WORK INSTRUCTION: Copy every line of the following data that includes the string "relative".

DATA TO EXAMINE:
· · · ·

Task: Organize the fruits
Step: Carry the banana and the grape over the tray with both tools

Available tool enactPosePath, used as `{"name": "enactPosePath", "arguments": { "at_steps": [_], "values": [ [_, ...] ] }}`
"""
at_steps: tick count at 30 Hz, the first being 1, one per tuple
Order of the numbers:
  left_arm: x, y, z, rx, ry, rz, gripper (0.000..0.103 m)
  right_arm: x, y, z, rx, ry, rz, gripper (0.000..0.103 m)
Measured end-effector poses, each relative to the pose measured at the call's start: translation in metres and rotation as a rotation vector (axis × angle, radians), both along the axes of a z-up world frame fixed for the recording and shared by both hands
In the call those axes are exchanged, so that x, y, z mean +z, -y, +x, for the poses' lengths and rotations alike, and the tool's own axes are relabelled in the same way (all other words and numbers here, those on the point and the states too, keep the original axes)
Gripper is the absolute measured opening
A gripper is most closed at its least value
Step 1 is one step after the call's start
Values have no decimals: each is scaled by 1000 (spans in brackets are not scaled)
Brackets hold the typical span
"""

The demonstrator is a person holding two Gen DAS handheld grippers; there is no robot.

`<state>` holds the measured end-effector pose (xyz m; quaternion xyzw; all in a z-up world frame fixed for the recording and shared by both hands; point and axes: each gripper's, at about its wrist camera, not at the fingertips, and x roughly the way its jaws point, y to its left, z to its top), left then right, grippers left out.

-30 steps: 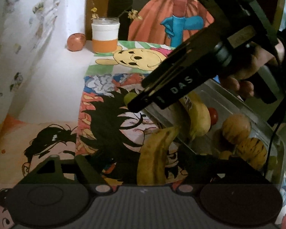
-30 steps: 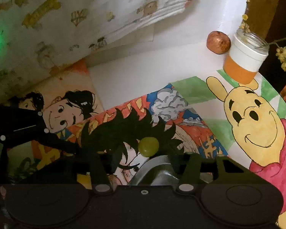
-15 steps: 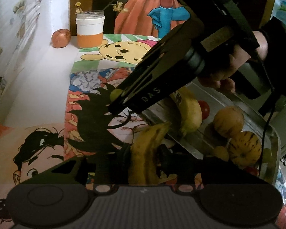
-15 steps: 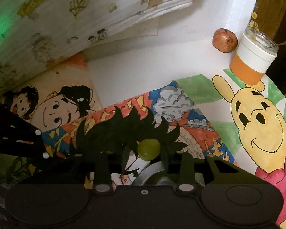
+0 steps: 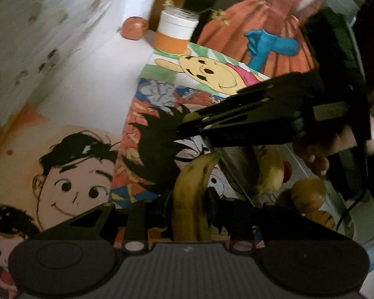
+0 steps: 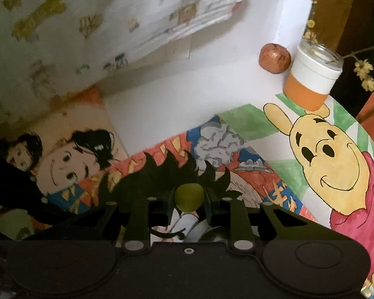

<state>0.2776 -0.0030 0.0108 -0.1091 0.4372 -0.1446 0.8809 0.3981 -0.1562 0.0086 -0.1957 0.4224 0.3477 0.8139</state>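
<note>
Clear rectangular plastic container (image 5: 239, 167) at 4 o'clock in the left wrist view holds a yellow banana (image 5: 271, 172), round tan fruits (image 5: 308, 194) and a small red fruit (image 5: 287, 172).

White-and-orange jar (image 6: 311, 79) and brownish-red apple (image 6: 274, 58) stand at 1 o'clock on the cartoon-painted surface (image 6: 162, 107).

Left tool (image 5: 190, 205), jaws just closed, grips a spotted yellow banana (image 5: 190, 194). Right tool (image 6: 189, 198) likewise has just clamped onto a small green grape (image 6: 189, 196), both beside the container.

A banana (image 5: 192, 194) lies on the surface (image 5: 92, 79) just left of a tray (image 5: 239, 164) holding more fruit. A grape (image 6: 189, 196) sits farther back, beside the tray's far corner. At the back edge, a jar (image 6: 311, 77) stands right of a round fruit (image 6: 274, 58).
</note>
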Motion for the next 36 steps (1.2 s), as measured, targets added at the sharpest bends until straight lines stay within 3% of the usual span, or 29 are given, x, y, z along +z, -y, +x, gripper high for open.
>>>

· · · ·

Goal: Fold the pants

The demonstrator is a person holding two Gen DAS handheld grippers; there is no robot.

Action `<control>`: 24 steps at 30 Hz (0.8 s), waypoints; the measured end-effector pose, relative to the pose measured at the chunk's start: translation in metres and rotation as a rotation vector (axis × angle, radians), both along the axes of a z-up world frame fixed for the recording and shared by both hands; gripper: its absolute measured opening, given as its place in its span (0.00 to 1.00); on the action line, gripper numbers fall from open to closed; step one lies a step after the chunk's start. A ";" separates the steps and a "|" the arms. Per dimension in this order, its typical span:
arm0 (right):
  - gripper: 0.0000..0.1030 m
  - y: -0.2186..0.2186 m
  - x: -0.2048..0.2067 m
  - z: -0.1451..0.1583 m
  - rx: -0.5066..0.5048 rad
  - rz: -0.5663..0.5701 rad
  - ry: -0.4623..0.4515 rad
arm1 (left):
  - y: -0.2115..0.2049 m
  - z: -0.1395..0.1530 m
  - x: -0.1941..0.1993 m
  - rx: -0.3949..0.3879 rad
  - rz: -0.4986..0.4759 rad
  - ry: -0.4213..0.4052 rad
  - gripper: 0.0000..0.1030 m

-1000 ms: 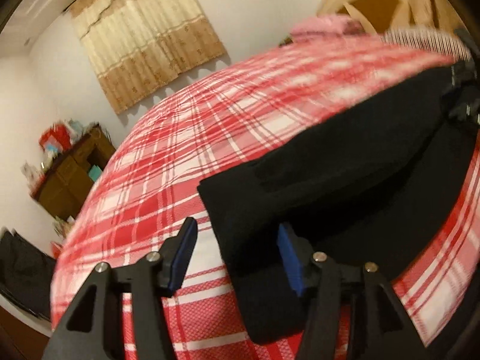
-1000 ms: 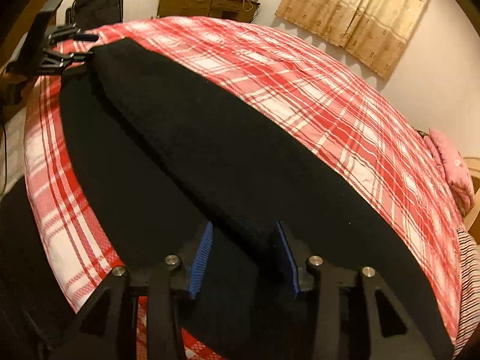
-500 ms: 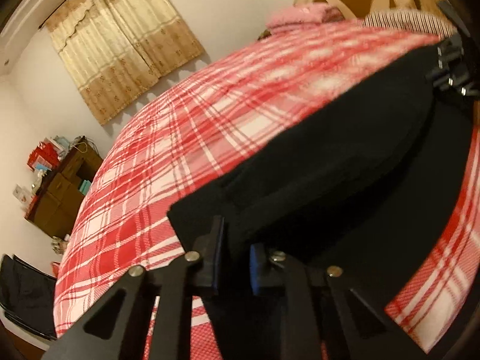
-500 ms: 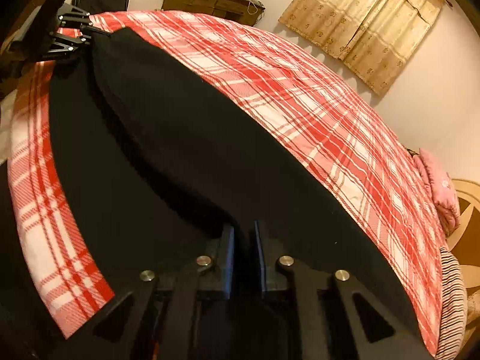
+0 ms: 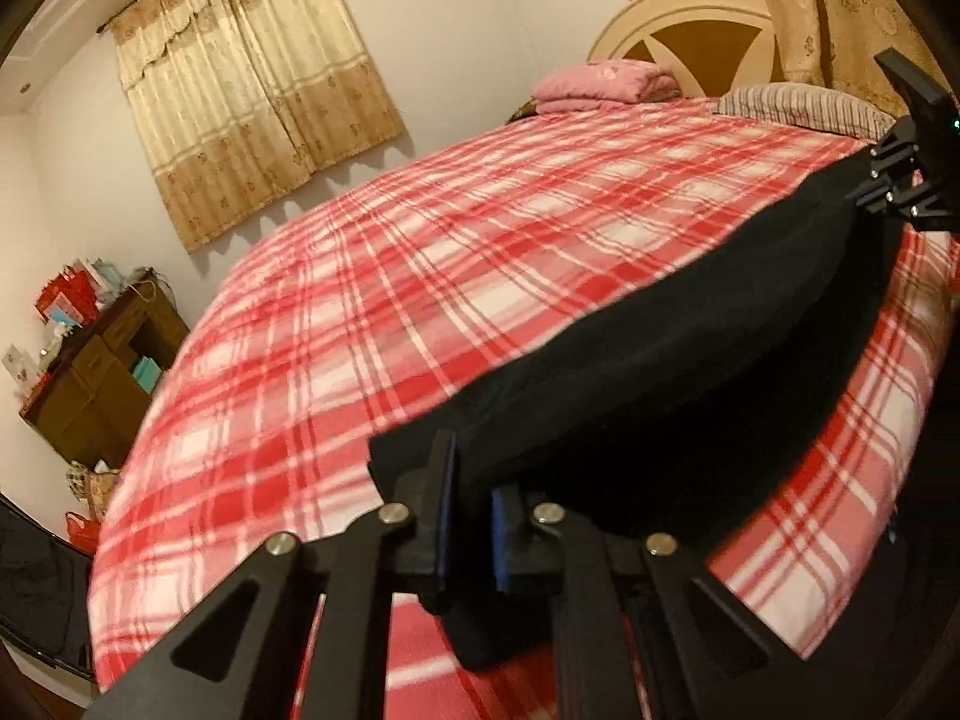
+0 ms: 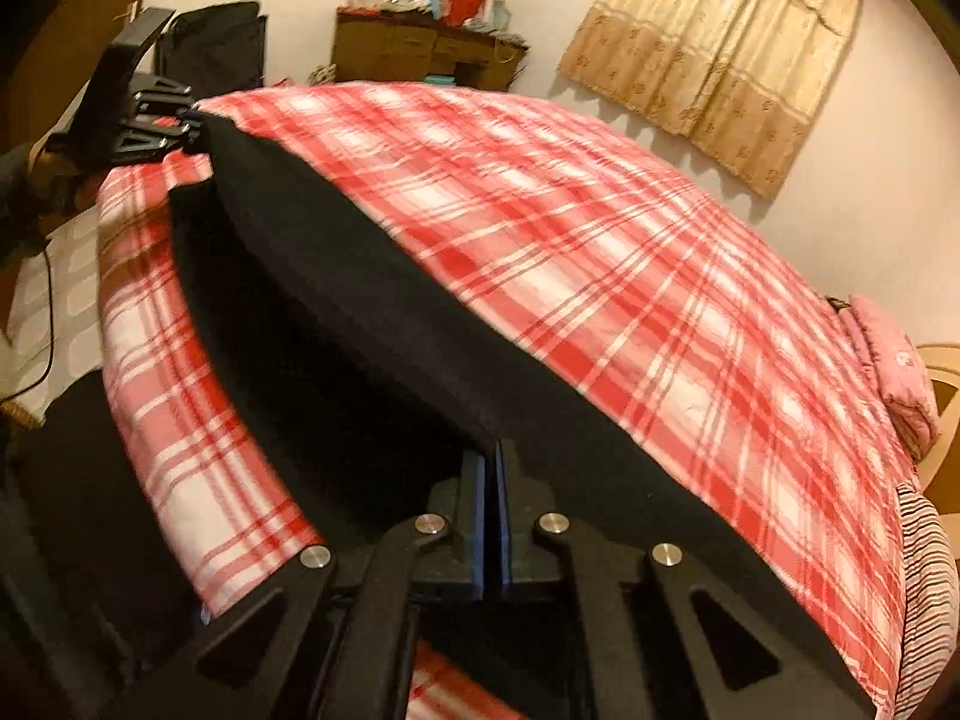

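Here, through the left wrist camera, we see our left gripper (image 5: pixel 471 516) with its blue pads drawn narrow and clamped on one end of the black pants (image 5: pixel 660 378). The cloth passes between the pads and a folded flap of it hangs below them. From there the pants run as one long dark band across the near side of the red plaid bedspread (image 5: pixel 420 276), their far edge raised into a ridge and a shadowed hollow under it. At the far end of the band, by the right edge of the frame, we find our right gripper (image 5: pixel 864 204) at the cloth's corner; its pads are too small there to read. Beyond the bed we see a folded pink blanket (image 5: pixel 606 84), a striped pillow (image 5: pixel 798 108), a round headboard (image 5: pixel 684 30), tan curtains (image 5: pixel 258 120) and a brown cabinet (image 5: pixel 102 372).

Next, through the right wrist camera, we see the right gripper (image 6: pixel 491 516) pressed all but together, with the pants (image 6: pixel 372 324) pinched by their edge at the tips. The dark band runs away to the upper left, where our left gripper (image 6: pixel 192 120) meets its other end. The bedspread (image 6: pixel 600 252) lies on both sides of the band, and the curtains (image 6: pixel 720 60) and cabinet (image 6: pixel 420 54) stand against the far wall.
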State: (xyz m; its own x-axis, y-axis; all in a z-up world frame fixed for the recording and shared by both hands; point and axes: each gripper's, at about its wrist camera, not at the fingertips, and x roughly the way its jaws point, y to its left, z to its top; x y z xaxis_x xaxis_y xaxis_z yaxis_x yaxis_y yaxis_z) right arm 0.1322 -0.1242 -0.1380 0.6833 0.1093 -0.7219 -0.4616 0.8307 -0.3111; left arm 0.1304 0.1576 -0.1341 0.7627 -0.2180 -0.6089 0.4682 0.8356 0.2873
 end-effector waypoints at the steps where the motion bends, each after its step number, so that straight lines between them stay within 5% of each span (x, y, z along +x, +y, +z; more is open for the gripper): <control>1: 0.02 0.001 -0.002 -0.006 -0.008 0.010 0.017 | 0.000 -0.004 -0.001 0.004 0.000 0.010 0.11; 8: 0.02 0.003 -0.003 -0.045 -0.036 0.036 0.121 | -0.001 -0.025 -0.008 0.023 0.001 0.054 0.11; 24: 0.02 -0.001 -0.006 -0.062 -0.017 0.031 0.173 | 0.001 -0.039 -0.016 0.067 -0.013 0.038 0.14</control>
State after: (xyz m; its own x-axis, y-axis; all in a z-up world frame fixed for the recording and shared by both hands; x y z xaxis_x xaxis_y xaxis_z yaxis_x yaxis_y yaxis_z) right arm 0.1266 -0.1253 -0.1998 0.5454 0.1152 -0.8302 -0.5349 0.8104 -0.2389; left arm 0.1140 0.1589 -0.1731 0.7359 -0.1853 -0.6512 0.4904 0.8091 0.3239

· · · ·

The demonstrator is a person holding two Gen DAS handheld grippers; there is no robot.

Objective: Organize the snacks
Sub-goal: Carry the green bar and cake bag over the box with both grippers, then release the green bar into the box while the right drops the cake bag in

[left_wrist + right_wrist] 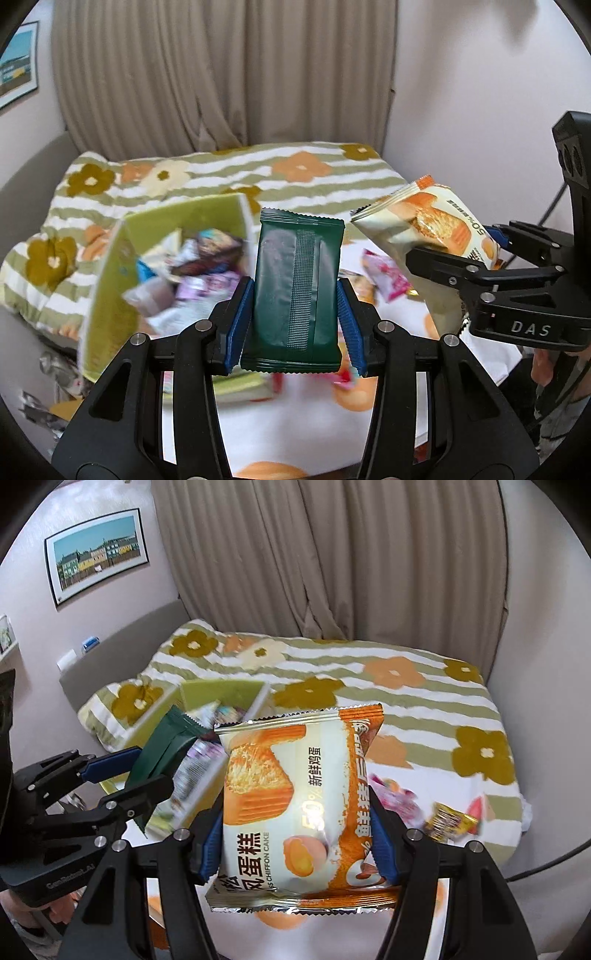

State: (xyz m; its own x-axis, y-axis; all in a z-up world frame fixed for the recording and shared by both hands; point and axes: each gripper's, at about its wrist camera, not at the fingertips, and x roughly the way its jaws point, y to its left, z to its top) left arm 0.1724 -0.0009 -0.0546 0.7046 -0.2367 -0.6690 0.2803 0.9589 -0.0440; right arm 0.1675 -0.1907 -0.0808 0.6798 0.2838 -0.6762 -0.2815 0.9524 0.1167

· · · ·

EXERCISE ANSWER:
Measured end-effector poses, each relative to the pose measured at the call's start: translation in metres and rotation as a rotation vector (axis × angle, radians), both along the axes of a z-up world frame fixed for the recording and shared by both hands
Action `<control>`: 24 steps at 30 Hz (0.8 s), waypoints; the measured end-effector pose, relative to the pose measured at the chunk's start: translation in metres and rotation as a rotation vector (axis × angle, radians), both along the axes of a z-up world frame fixed for the recording and shared by both hands; gripper: its absolute measured opening, given as its place in its span (0.00 to 1.00); on the action line, gripper numbers fall from open to closed; step one lies a step after the chunk's start. A ";" separates the steps and a "|" the arms. Per dimension in this order, its typical span:

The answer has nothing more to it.